5Dimes Continues to Pursuit of New Jersey Online Sports Betting License after Paying $47-Million to Settle Investigation

Last month, casino owner Laura Varela agreed to pay $47-million to settle a money-laundering and tax investigation into her late husband’s sports betting company 5Dimes.

Now, Mrs. Varela is trying to turn her husband’s legacy into a legal online sports betting operator that is to be called 5D Americas. Her lawyers are currently requesting New Jersey authorities to register the company before they move on with their registration efforts to other US states.

The state of New Jersey has managed to become a leader in the recently-liberalized US online sports betting market, attracting larger amounts of bets in comparison to its rivals such as Nevada and Pennsylvania, which also gave the green light to pro and college sports betting pools after the favorable decision of the US Supreme Court. According to reports, the overall legal online sports bets in New Jersey have totaled $3 billion so far in 2020. In order to place their bets online, gamblers are required to be located in the state and their location must be confirmed by the geolocation feature of the mobile sports betting app they use.

5D Americas now wants to become part of the companies offering such services in the state. So far, bets worth billions of dollars were handled by 5Dimes on an annual basis and, according to industry analysts, the company could significantly boost the industry of New Jersey in case it starts operating in the state.

5Dimes Seeks to Operate as 5D Americas in New Jersey

Previously, 5Dimes fell under the Justice Department investigators’ focus because of alleged use of false names, Amazon gift accounts and credit card processors to unlawfully transfer winnings to US gamblers.

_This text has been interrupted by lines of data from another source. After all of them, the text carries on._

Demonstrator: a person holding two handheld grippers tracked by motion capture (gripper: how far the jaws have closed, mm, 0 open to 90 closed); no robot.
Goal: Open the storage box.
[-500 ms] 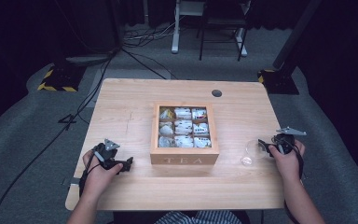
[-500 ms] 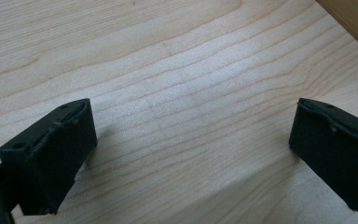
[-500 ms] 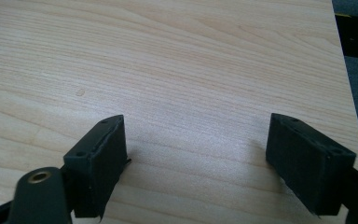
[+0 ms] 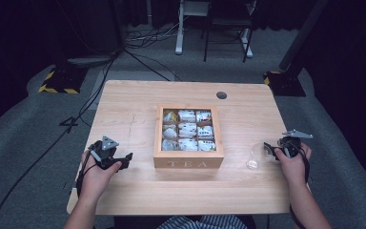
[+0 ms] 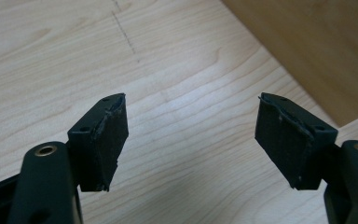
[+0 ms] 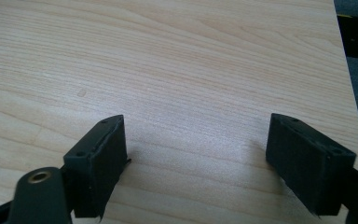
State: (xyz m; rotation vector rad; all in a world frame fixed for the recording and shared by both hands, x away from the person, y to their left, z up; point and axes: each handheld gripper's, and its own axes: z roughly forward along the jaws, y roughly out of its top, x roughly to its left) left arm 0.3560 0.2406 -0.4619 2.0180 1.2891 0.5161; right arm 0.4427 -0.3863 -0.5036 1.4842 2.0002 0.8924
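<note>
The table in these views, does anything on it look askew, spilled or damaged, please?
A clear glass lies on its side right of the tea box, by the right tool. The left tool's pads look frayed.

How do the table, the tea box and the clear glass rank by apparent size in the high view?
1. Table, by far the largest.
2. Tea box, covering the table's middle.
3. Clear glass, smallest, lying by the right gripper.
</note>
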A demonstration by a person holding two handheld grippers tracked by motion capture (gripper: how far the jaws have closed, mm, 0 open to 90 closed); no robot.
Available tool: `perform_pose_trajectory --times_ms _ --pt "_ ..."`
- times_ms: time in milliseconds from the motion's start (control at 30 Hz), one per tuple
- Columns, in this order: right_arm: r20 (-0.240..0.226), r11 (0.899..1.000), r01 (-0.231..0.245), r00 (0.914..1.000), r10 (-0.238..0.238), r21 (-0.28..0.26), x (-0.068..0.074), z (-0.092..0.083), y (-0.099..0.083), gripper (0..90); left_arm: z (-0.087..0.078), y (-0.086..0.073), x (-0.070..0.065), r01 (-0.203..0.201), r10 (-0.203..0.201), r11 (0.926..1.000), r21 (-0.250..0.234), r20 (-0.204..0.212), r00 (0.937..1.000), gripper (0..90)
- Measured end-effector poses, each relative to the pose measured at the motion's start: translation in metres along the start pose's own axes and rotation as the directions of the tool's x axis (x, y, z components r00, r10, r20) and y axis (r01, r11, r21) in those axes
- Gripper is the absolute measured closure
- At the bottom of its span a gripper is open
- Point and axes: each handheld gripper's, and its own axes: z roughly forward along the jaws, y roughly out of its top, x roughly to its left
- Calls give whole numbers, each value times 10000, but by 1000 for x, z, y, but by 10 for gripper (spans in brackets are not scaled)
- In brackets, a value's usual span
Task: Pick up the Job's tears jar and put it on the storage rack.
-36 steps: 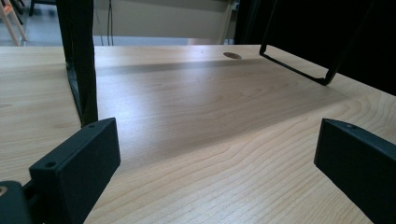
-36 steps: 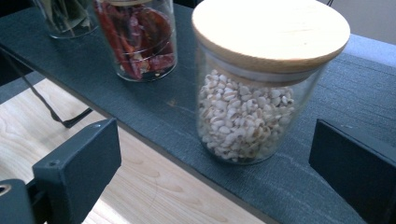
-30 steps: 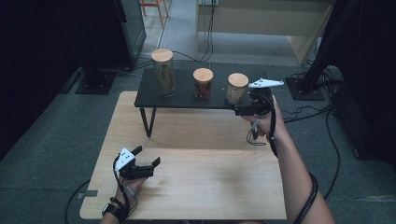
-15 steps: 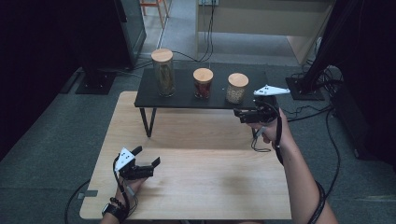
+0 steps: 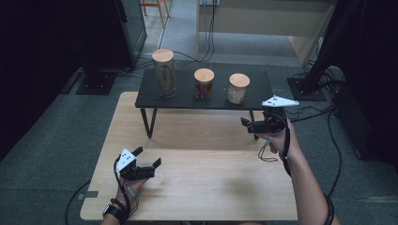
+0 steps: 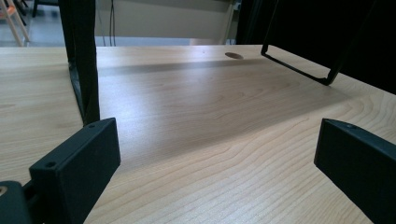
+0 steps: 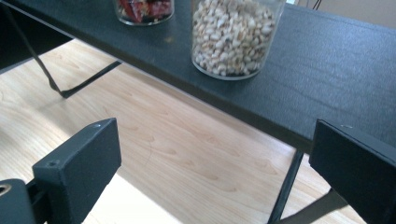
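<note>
The left claw (image 5: 149,165) rests low on the near part of the pale wooden desk (image 5: 202,178), held by a hand that comes in from the bottom edge; its jaws stand wide apart with nothing between them. In the left gripper view the bare wood grain runs away between the two black jaws toward the thin black legs of a raised shelf.

Farther in, on the right side, the right claw (image 5: 245,124) hangs above the desk just in front of the shelf's right end, jaws likewise spread and holding nothing. A thin cable loops down from it beside the forearm.

Behind it, the black shelf (image 5: 253,96) stands on wire legs across the back of the desk and carries three glass jars with round wooden lids. The bean jar (image 5: 238,89), filled with pale beans or nuts, stands nearest to the right claw, a little beyond and to the left of it, and apart from it. The right gripper view shows it upright on the shelf's textured top (image 7: 327,60). The red-filled jar (image 5: 203,84) stands in the middle, and the tall jar (image 5: 164,72) on the left.

The desk stands on grey carpet (image 5: 61,140). Cables trail over the floor behind, and dark stands and a light wooden cabinet line the back of the dim room. No writing or label can be read on the jars.
</note>
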Motion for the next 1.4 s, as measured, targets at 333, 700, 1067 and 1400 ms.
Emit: perform_pose_trajectory --times_ms 333,700,1067,1400 --pt "200 10000 64 9998 -65 42 1 -7 -21 21 0 0 -1 -9 9 10000 -19 -25 10000 3" --pt "298 9998 146 9994 -150 124 3 -14 -46 22 0 0 -2 -29 29 10000 -1 -33 10000 3" --pt "430 9998 106 9990 -112 137 2 -13 -69 21 0 0 -2 -79 79 10000 22 -54 10000 3" --pt "479 9998 63 9988 -72 202 4 -9 -90 21 0 0 -3 -139 139 9999 35 -64 9999 3"
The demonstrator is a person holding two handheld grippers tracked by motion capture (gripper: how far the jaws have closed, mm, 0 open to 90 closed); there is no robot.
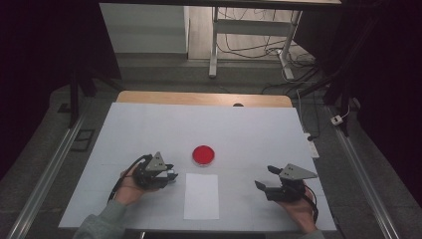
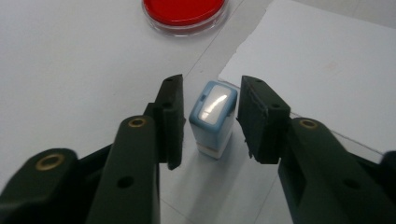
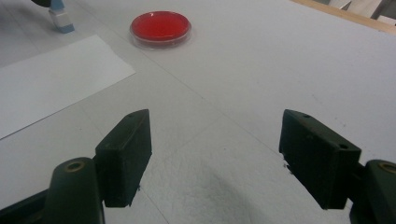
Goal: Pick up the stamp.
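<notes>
A small light-blue stamp block (image 2: pixel 212 116) stands upright on the white table cover, at the left edge of a white sheet of paper (image 1: pixel 201 195). My left gripper (image 2: pixel 211 91) straddles the block with a jaw close on each side; a thin gap shows at the left pad, so it is open. In the high view the left gripper (image 1: pixel 172 175) sits left of the paper. A round red dish (image 1: pixel 203 155) lies just beyond the paper. My right gripper (image 3: pixel 215 135) stands wide open over bare table, right of the paper, with nothing between its jaws.
The white table cover (image 1: pixel 149 129) reaches a wooden strip at the far edge. Metal rails run along both sides of the table. In the right gripper view the red dish (image 3: pixel 160 26) and the stamp block (image 3: pixel 60 18) lie far off at upper left.
</notes>
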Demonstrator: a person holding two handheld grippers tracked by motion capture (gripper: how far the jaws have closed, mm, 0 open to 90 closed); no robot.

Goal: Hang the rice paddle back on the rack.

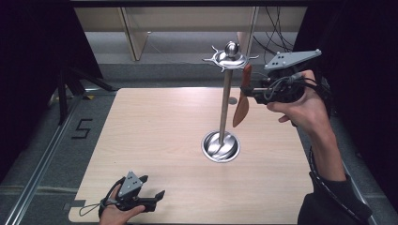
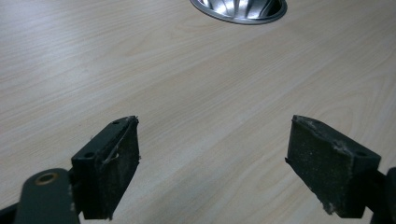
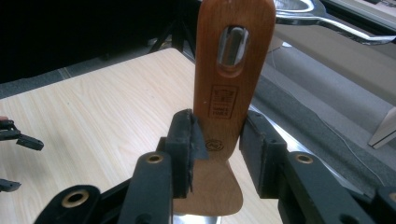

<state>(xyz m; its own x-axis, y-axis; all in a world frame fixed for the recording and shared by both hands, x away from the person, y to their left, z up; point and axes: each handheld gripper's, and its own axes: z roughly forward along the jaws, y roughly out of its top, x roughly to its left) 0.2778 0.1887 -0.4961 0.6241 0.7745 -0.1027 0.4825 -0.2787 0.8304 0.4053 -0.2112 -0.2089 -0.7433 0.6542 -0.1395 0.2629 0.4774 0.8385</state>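
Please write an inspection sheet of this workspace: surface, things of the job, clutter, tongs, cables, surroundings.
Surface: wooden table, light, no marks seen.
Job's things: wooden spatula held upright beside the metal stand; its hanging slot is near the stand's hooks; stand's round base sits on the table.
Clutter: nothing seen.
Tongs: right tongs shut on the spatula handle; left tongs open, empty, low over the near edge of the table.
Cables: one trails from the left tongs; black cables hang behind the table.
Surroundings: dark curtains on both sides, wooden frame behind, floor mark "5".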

As revealed by a representative of the Department’s economic crimes division, the owner of the company, Sean William Creighton, got investigated for some wrongdoings, including money laundering, tax evasion, payment fraud charges and illegal gambling and was close to making a guilty plea on them when he was kidnapped. Unfortunately, six months ago, authorities identified his remains and it was his widow who had to make the settlement with the Justice Department.

Mrs. Varela only kept her husband’s betting company and now pursues an expansion of the firm as a legal gambling business. As part of her $47-million settlement with the authorities, she agreed to take down the company’s US-facing website and stop offering the company’s services to local customers until she gets an official license allowing the firm to operate in a US state. Mrs. Varela revealed that she has kept the majority of her late husband’s 270 employees, with the company still able to take bets from overseas locations while applying for an operating license in New Jersey.

For the time being, it remains unknown whether the license application will be given the green light from New Jersey’s authorities. The provisions of the sports betting legislation in the state require operators to provide evidence of responsibility, financial stability and integrity. According to the business owner’s lawyers, the initial decision-making process would probably take several months.